If a cockatiel is displaying signs of aggression such as lunging or biting, it may need more socialization and training. Owners should work with a professional trainer who specializes in parrot behavior to address these issues.

Which Bird is Better for You? Factors to Consider

Which Bird is Better for You

there are many factors to consider. Two popular species of birds that often come up in the discussion are cockatiels and conures. Both birds have unique characteristics that make them great pets, but which one is better for you? In this article, we will discuss the factors you should consider before making your decision.

Lifestyle and Personality

One of the most important factors to consider when choosing a bird species is your lifestyle and personality. Do you have a lot of free time to spend with your bird or do you work long hours? Are you an active person who enjoys playing with your pet or do you prefer a more relaxed relationship? These questions can help guide you toward the right bird species for you, such as the cockatiel.

Noise Level

Another factor to consider is noise level. Both cockatiels and conures can be noisy birds, but some species are louder than others. If you live in an apartment or have close neighbors, a quieter bird may be better suited for your living situation.

Cockatiels are known for their whistling abilities and can make a variety of sounds, including mimicking human speech. Conures also have vocalizations, but some species tend to be louder than others. Green cheek conures are known for their playful personalities and tend to be quieter than other conure species.

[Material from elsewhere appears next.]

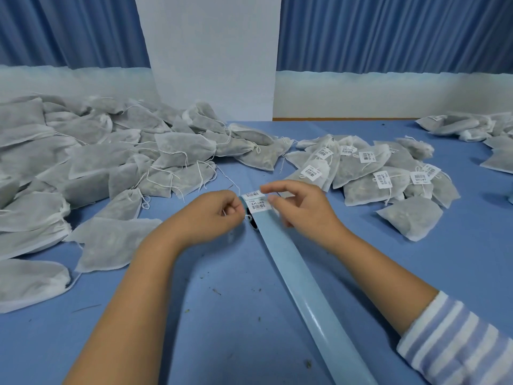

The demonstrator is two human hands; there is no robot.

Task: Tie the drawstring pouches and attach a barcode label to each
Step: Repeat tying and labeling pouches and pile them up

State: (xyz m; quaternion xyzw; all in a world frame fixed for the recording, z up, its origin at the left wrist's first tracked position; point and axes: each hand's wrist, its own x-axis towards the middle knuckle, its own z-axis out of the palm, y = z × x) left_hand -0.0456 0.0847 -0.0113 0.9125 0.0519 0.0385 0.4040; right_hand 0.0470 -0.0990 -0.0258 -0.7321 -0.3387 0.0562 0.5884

Diet is another important factor to consider when choosing between cockatiels and conures. Cockatiels enjoy a diet of nuts, fruits, and seeds while conures require more variety in their diet such as fresh vegetables and protein sources like cooked chicken or eggs.

Interaction with Humans

Both cockatiels and conures enjoy interaction with humans, but some species may be more affectionate towards their human family members than others. Green cheek conures are known for their playful nature and love spending time with their owners. Cockatiels are also affectionate birds and enjoy being held and petted.

Domesticated Birds

It’s important to note that both cockatiels and conures are domesticated birds and may not survive in the wild. They require proper care, attention, and a safe living environment to thrive.

Sources: YouTube

Choosing Between a Cockatiel or a Conure

After discussing the basic identification, differences, and similarities between cockatiels and conures, their size and diet comparison, affectionate nature, training difficulty, talking ability, physical activity needs and differences, cage size requirements, and behavioral issues such as dust and noise in parrots; it’s time to make a decision on which bird is better for you.

Factors to consider when choosing between a cockatiel or a conure include your lifestyle, personality traits, budget, living space availability, and time commitment for training and socialization. Both birds have their unique characteristics that can make them great pets depending on what you’re looking for.

If you’re someone who loves cuddling with your pet bird while watching TV or reading a book at home then the affectionate nature of both cockatiels and conures will suit you well. However, if you prefer having a bird that can mimic words then choosing a cockatiel would be more suitable since they are known to be better talkers than conures.

Another factor to consider is the level of noise tolerance in your household. If you live in an apartment building where loud noises are not allowed then going for cockatiels would be best since they tend to be less noisy compared to conures.

In conclusion, whether you choose a cockatiel or a conure depends on your personal preferences. It’s important to do your research before making any decisions about which type of bird is right for you. Overall both birds make great pets as long as they receive proper care and attention from their owners. So take some time to think about what factors matter most when choosing between these two feathered friends.